## WHAT THE TASK ASKS
Please print exactly the lines below, from the start of the material up to and including the line with "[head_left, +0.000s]", but none of the pictures.

## GIVEN INFORMATION
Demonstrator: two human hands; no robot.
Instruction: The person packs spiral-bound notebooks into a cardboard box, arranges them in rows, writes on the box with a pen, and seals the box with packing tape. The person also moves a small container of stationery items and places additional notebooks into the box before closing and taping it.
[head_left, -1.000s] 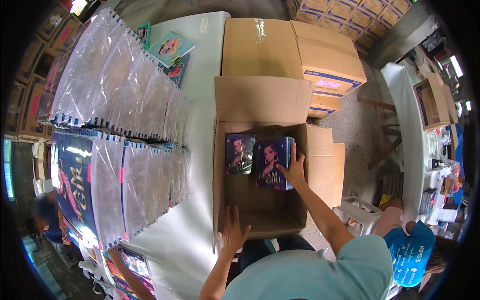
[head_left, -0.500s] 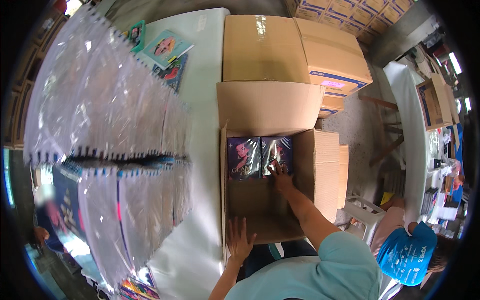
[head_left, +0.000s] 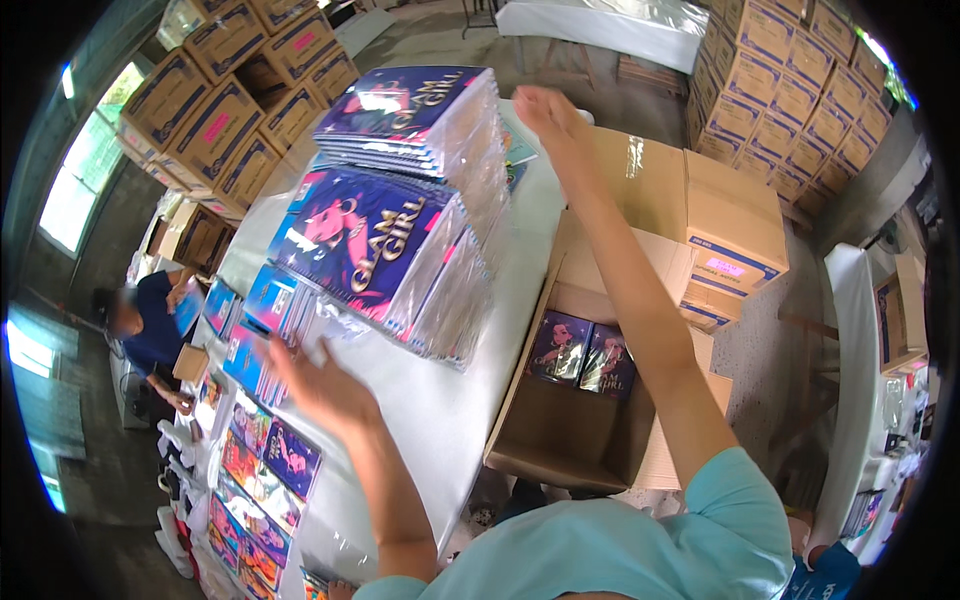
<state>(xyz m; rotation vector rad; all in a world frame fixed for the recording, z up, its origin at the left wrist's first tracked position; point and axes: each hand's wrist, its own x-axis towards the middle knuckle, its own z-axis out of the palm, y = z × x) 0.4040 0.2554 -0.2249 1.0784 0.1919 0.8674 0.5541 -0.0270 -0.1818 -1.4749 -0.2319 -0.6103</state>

## REPLY TO THE TASK
Demonstrator: two human hands; no robot.
Instruction: The person packs spiral-bound notebooks into a cardboard box, arranges them in rows, writes on the box with a pen, and seals the box with packing tape. The person also moves a small container of stationery items and places additional notebooks into the box before closing and taping it.
[head_left, -1.000s] 
[head_left, -0.500s] 
[head_left, +0.000s] 

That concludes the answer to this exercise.